前言：

　　Ractopamine is a phenethanolamine member of the family of b2-adrenergic receptor agonists (b-agonists). It has been widely used as a veterinary additive drug in livestock production to promote leanness in meat, accelerate average daily weight gain and improve feed efficiency1. Recently, there have been growing concerns about the safety of meat containing ractopamine residues due to its potential health risks for humans2. Over 150 countries including China and the European Union (EU) have banned the use of ractopamine in animal feeds, but in other countries such as the US and Japan, ractopamine use is allowed.
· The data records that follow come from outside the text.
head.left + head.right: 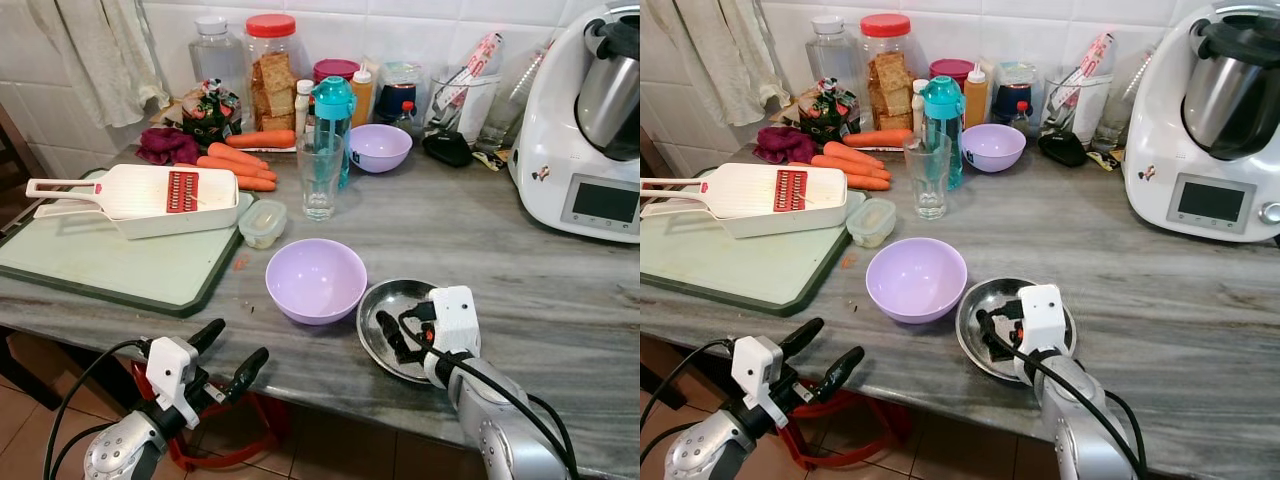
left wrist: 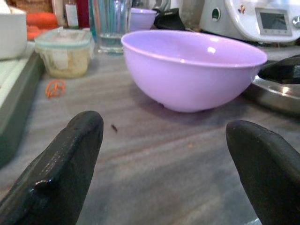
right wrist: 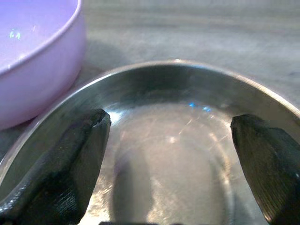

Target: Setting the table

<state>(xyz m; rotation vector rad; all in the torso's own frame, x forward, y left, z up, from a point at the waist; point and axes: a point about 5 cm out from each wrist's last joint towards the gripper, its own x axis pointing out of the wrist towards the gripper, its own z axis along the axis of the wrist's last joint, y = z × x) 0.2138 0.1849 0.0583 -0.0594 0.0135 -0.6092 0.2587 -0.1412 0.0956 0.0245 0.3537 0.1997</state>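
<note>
A lilac bowl (image 1: 315, 280) stands near the front of the grey stone counter (image 1: 480, 240). Touching it on the right is a shallow steel plate (image 1: 378, 300). My right gripper (image 1: 397, 325) hovers just over that plate, open, its fingers (image 3: 70, 159) spread above the plate's inside (image 3: 178, 136) and holding nothing. My left gripper (image 1: 237, 346) is open in front of the counter's edge, below and left of the lilac bowl (image 2: 192, 70), pointing at it. A second lilac bowl (image 1: 380, 147) and a drinking glass (image 1: 320, 175) stand farther back.
A green cutting board (image 1: 100, 265) with a white slicer (image 1: 150, 198) lies at the left, a small lidded tub (image 1: 262, 222) beside it. Carrots (image 1: 235, 165), jars and a teal bottle (image 1: 333, 115) line the back wall. A white kitchen machine (image 1: 585, 120) stands at the right.
</note>
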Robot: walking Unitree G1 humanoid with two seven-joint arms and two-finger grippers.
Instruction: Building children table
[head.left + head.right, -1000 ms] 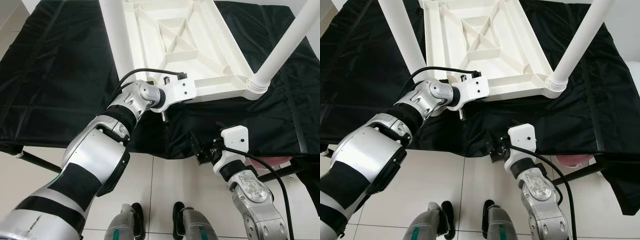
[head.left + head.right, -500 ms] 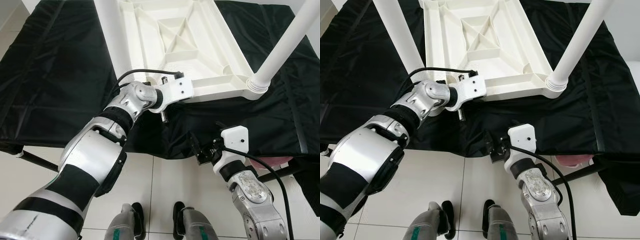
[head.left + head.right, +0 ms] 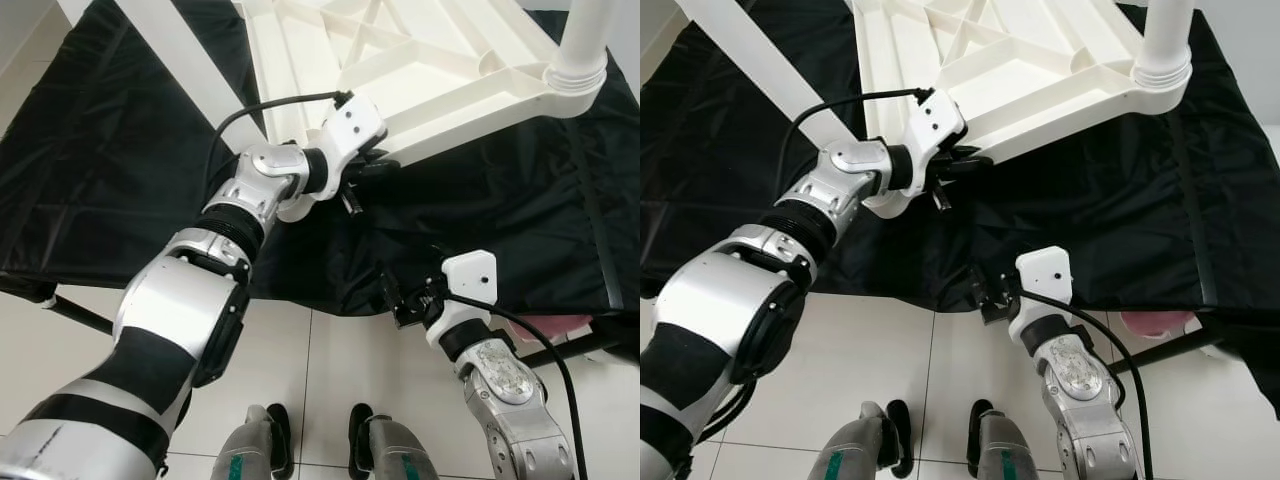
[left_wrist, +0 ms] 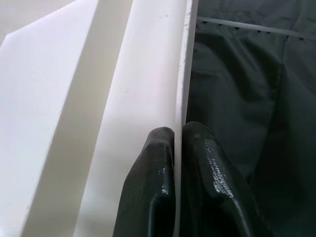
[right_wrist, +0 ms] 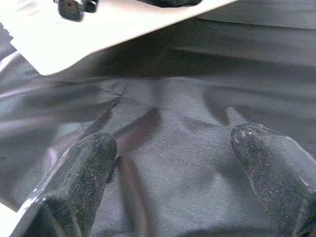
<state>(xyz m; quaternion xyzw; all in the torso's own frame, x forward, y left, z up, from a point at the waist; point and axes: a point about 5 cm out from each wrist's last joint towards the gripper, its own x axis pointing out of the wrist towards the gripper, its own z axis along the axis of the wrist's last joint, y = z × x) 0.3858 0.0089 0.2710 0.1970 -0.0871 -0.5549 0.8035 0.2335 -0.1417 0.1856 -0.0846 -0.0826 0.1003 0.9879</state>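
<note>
Since a second ago the upturned white table has tilted up off the black cloth, left gripper pinching its rim; right gripper open, idle near the cloth edge; judged: lift slowly, keep pinch square.

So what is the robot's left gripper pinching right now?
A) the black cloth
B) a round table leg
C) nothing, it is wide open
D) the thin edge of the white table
D: in the left wrist view the two black fingers close on the thin rim of the upturned white table, and from the head the left gripper sits at that table's edge, above the black cloth.
</note>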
The maximum residue limit (MRL) of ractopamine has been set at 30 ppb for beef and 50 ppb

　　for pork in the US and 10 ppb for beef muscle by Joint Food and Agriculture Organization/World Health Organization Expert Committee on Food Additives (JECFA)3. The EU also proposed 10 ppb as the minimum required performance limit (MRPL). Ractopamine has been a specific trade concern since a number of shipments of US beef containing trace level contamination were rejected by the Taiwanese government as early as 2007. Therefore, it is essential to develop a sensitive, reliable and effective analytical method for quantitative measurement of ractopamine in samples of animal meat and organs. A number of methods have been reported to monitor ractopamine residue in meatproducing animals using a combination of chromatographic techniques with mass spectrometry, including gas chromatography/mass spectrometry (GC/MS)5 and liquid chromatography/mass spectrometry (LC/MS). These approaches usually require complicated off-line sample clean-up procedures, primarily based on solid phase extraction (SPE), which can be very timeconsuming, labor-intensive and are vulnerable to variability due to errors in manual preparation.

仪器：

Thermo Scientific TSQ Quantum mass spectrometer

结论：

　　A quick, rugged, sensitive and automated online LC/MS method was developed to measure ractopamine in animal meat matrices. The TurboFlow method eliminates the need for time-consuming sample preparation procedures such as offline SPE, allowing for higher throughput and better reproducibility. The method quantitation limit has been determined to be 0.30 ng/g, which is significantly lower than the limits set by the US government and MRPL proposed by the EU. Owing to the large volume and/or multiple injection capability of Transcend TLX system11, the quantitation limit could be further lowered if necessary.

　　The relevant data window of this method represents only a part of total run time, thus sample throughput can be doubled or even quadrupled by multiplexing across a two or four channel Transcend TLX system. As a result, up to 40 samples per hour can be analyzed. There is also a potential to add other b-agonists, such as clenbuterol, into the same method.